Essential Components in Modeling

  • Conservation laws ensure certain quantities (e.g., mass, number of animals) remain constant in the model.
  • Constituent relations use known equations from various fields (e.g., Newton’s second law, Hooke’s law, ideal gas law).
  • Borrowing established relations from other disciplines is common in modeling.

Validating and Using Models

  • After building a model, conduct quantitative and qualitative studies to check robustness and realism.
  • Parameter values (constants) should be sourced from literature or determined experimentally.
  • Unit analysis is vital for ensuring the self-consistency of models.

Units and Non-Dimensionalization

  • Keeping consistent units throughout a model checks for errors in formulation.
  • Units must match on both sides of equations; this helps detect mistakes.
  • Non-dimensionalization simplifies models by rescaling variables, often removing constants to make equations easier to analyze.

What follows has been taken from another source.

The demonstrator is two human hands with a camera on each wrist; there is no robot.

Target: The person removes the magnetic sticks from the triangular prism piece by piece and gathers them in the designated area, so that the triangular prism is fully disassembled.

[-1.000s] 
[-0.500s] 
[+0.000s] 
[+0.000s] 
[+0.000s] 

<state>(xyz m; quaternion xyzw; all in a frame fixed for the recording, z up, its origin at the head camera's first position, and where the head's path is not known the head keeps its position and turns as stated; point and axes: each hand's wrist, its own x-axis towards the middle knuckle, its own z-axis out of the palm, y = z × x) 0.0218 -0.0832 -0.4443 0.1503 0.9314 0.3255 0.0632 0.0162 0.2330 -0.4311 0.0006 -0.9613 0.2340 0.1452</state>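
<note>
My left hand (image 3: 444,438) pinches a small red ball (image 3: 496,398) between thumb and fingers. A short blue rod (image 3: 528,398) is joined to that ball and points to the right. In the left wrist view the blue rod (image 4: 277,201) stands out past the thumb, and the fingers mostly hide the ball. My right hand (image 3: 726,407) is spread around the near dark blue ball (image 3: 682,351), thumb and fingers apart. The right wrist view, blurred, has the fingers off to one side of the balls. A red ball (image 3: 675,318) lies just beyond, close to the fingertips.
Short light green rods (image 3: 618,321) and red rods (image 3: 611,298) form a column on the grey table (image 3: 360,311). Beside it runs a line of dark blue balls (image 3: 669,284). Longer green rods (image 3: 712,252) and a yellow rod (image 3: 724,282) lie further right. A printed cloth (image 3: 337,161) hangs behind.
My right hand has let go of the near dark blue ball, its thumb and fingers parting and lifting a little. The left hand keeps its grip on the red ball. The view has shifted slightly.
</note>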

Example: Non-Dimensionalizing a Differential Equation

  • Introduce new scaled variables to eliminate constants in the differential equation.
  • Choose scaling factors so that all coefficients in the equation are set to one.
  • The method is formalized in Buckingham Pi’s theorem.

Key Terms & Definitions

  • Deterministic Model — A model without randomness; future states are uniquely determined by initial conditions.
  • Stochastic Model — A model that incorporates randomness; outcomes are described probabilistically.
  • Conservation Law — Principle asserting certain quantities remain unchanged over time.
  • Constituent Relation — A known physical or empirical equation used to relate variables in a model.
  • Non-dimensionalization — The process of removing units and constants from equations by rescaling variables.
  • Unit Analysis — Checking equations for consistent units as a self-check for correctness.

Action Items / Next Steps

  • Review conservation laws and constituent equations relevant to your field.
  • Practice unit analysis and non-dimensionalization on sample differential equations.
  • Prepare for the next lecture on optimization.